Only in Georgia, Ukraine and Mongolia is the rule of law strengthened, albeit with limitations. The region’s record of granting civil rights does look somewhat more positive, on balance. However, only in Mongolia they are fully guaranteed. In Ukraine and Georgia, there is at least an opportunity and the political will to lift existing restrictions. In most of the CIS states, the presidents’ political hegemony significantly limits the separation of powers, even where it is guaranteed by the constitution. Completely dependent on the president, governments often only have limited accountability to the parliament. Horizontal accountability of the executive is further restricted where the ruling party enjoys a strong majority in parliament, as in Russia, Georgia and Moldova. Since most judges are likewise appointed by the president, the judiciary is largely subordinated to the executive in practice. Judicial authority can fulfill its corrective function only to a very limited extent, because it is often subordinated to political authorities or powerfully constrained by functional deficiencies (corruption, insufficient funding and inadequate training). In Georgia, recent constitutional changes have strengthened the position of the government, while in the Ukraine, political reforms that were already decided by the previous government strengthen the position of the parliament vis-à-vis the executive branch.

Corruption and abuse of office are major problem in the entire region. Governments’ anti-corruption rhetoric often serves to eliminate political opponents. In Georgia, President Saakashvili has declared the fight against corruption to be the top priority of his government. So far, resolute action against cases of corruption and salary raises for public servants has begun to bring results, although even here, state authorities are sometimes accused of applying the law selectively for political reasons.

In most countries, political parties, interest groups and civic organizations do not fulfill the function of promoting political and social integration, or do so only in a very limited way. A stable party system anchored in society with the broad consent of the people has been unable to emerge anywhere except in Armenia and Mongolia. As a result, the level of party fragmentation and electoral volatility remain high. Organizations of interest intermediation and civic organizations have also scarcely exerted any political influence, so far. In Georgia and Ukraine, NGOs succeeded in channeling the people’s social discontent and effecting peaceful change. However, since the “Revolution of the Roses” many of the most active members of civil society in Georgia have joined the government, which has led to a veritable brain drain among the NGOs.

In the states for which opinion poll results are available, public support for democracy is high, in principle. However, when ask about the importance of democratic principles, central elements of democracy—such as elections, freedom of opinion or participation—regularly come in last.

Economic Development

Not a single state in this region has a fully functional, socially responsible market economy. All in all, only moderate progress can be seen in market economy transformation. Ukraine, Kazakhstan, Armenia and Russia are the regional frontrunners in the BTI 2006. Their comparatively high growth rates continued during the study period; but especially in the resource-rich countries, this is due to favorable global economic conditions. Their high growth rates must not obscure the fact that most economies started at an extremely low level.
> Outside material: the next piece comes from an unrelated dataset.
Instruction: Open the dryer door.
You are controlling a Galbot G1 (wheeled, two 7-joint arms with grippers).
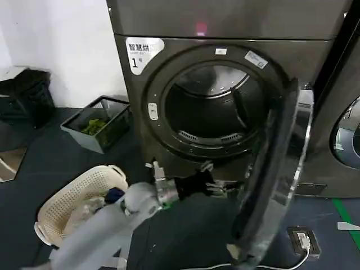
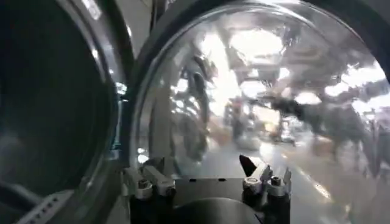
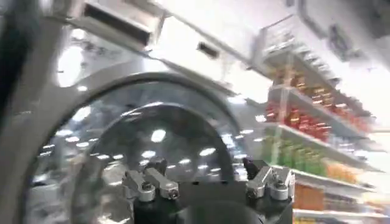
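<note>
Chrome-rimmed door (image 1: 278, 169) stands swung open on the one dryer (image 1: 225, 62), baring its drum. The left hand (image 1: 228, 185), fingers spread and empty, reaches just beside the door's inner side. Its wrist view shows the glass (image 2: 262, 91) close.

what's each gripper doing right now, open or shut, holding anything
Left gripper: open, holding nothing, close to the inner side of the dryer door.
Right gripper: open, holding nothing.
</note>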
In average, economic growth rates in the past couple of years were very high in global comparison: in the CIS states (without Mongolia) it reached 7.8 in 2004, the highest level since 2000. Growth was especially strong in Azerbaijan, Kazakhstan, Ukraine and Russia. The region profited from favorable global economic conditions and, in the case of the resource-rich states, from sustained high commodity prices.

The greatest risks for the region’s resource-rich countries lie precisely in their dependence on natural resources. Although these countries have been able to book substantial budget surpluses because of sustained high commodity prices, they remain vulnerable due to the price fluctuations that typify the raw materials sector. In addition, their resources richness hampers the willingness to implement necessary structural reforms. Commodity prices affect the resource-poor countries, as well. They suffer from high oil prices; in addition, most of them are highly dependent on Russia as an export market and thus on a rising Russian demand for exports. Only the expansion and diversification of regional trade could reduce these vulnerabilities in the long run.
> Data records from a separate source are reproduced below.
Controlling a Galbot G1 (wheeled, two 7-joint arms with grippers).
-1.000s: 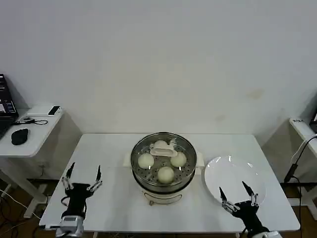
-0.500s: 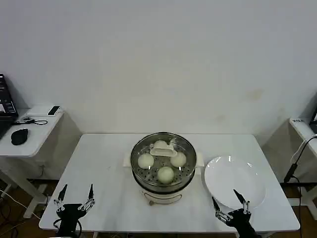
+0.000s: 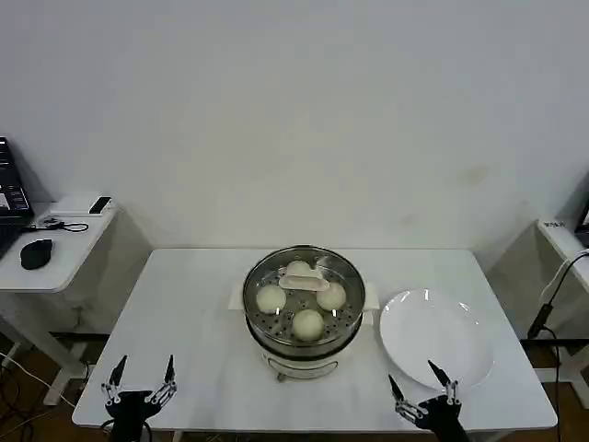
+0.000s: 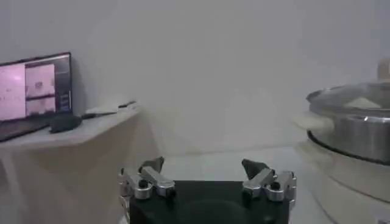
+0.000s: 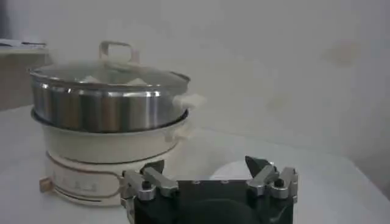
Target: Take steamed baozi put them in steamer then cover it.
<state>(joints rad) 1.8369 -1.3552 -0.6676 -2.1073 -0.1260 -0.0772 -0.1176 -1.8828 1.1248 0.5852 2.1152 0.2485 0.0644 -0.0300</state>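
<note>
Nearest, the left gripper (image 3: 139, 391) and the right gripper (image 3: 425, 401) hang wide open and empty at the table's (image 3: 198, 313) front edge. Little risk remains; a stray arm swing could knock the glass cover (image 3: 304, 293). Farther back, it sits on the steamer (image 3: 304, 336), four baozi (image 3: 308, 323) inside; the white plate (image 3: 433, 336) is bare.

Plain white wall (image 3: 294, 110) behind a white table (image 3: 193, 322)

Four baozi (image 3: 307, 323) in steamer (image 3: 304, 343), cover (image 3: 304, 285) on.
</note>
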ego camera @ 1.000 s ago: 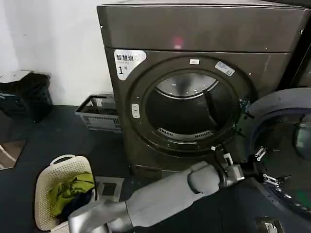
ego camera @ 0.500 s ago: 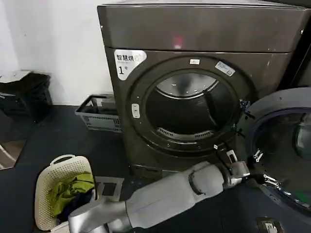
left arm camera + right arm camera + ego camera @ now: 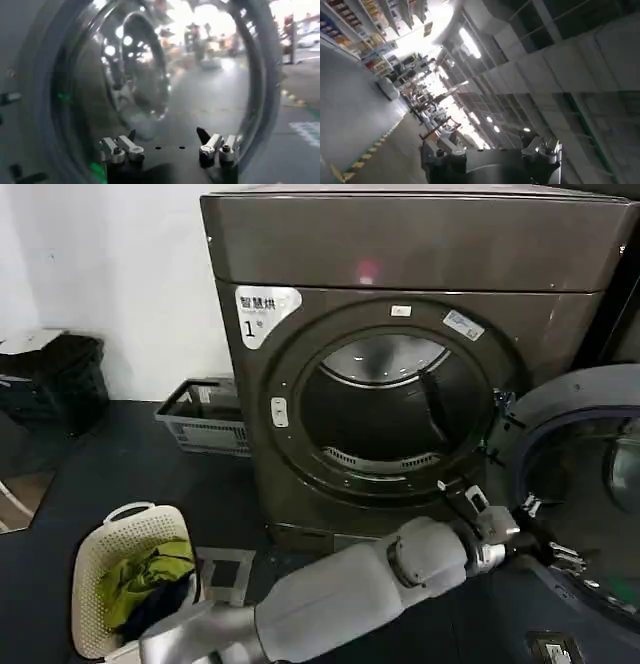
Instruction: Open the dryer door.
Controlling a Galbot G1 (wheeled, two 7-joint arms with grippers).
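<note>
- The dryer is seen filling the upper centre and right of the head view, its round front opening uncovered.
- The dryer door is swung wide open at the right edge of that frame.
- The left end effector is held at lower right, against the door's inner face; in the left wrist view its fingers are seen spread apart, nothing gripped.
- The right end effector is shown aimed at a ceiling, fingers spread.
- A laundry basket is placed at lower left on the floor.
</note>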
In those countries where fundamental market reforms have yet to be undertaken—Belarus, Turkmenistan and Uzbekistan—the macroeconomic indicators also point to sustained economic growth. The credibility of official statistics remains extremely questionable in these states, however, so that international financial organizations estimate real growth to be much weaker. Especially in these states, the sustainability of growth remains doubtful, too. Turkmenistan, and to a lesser extent Uzbekistan, benefit from their richness in natural resources. Belarus has a heavily subsidized consumer goods industry.

It is typical for the specific economic systems of the CIS region, that networks and cooperative relationships often carry on old power structures or—as in the Caucasus and Central Asia—arise from clan relationships. On the one hand, they have been able to avert the often-predicted total collapse. On the other hand, institutional stalemates, particularistic interests, and short-term profit-seeking have long blocked overdue modernization and thus thwarted a self-supporting economic upturn. The omnipresent, rampant corruption is an enormous barrier to the implementation of reforms.

Some countries have used their sustained economic growth to fight rampant poverty (Russia, Mongolia). However, in large parts of the region growth has yet to make a sufficient impact on socioeconomic conditions. The social services that remain available today are scarcely adequate to cover basic needs. Education and science, which were once outstanding, suffer from drastic lack of funding, as does the health system. Access to education and skilled medical care is increasingly controlled by money. In hardly any other region of the world has HIV spread as quickly as in the CIS. Money for HIV education campaigns is lacking, but so is a political understanding of their necessity. The erosion of the public education sector continues to raise alarms. The once-high educational potential is dwindling throughout the region due to a large exodus of well-trained skilled workers and chronic crisis in all areas of education.

In all of the countries, the Human Development Index has hardly changed since 1995. However, the gap between rich and poor is widening everywhere. Chances for advancement depend on belonging to networks. In Central Asia, ancestry and clan membership increasingly determine access to social and economic opportunity. Poverty is spreading, especially in rural areas, and is increasingly taking on a gender component.

Transformation Management

Transformation management in the region as a whole has not improved significantly during the period under review (2003-2005). The region’s overall scores do not indicate a regional shift toward democracy and a market economy. Transformation management is stagnating at a relatively low level. Transformation efforts remain directed primarily at the economy. However, successes in this area are often offset by a deteriorating or continually weak commitment to the democratization process.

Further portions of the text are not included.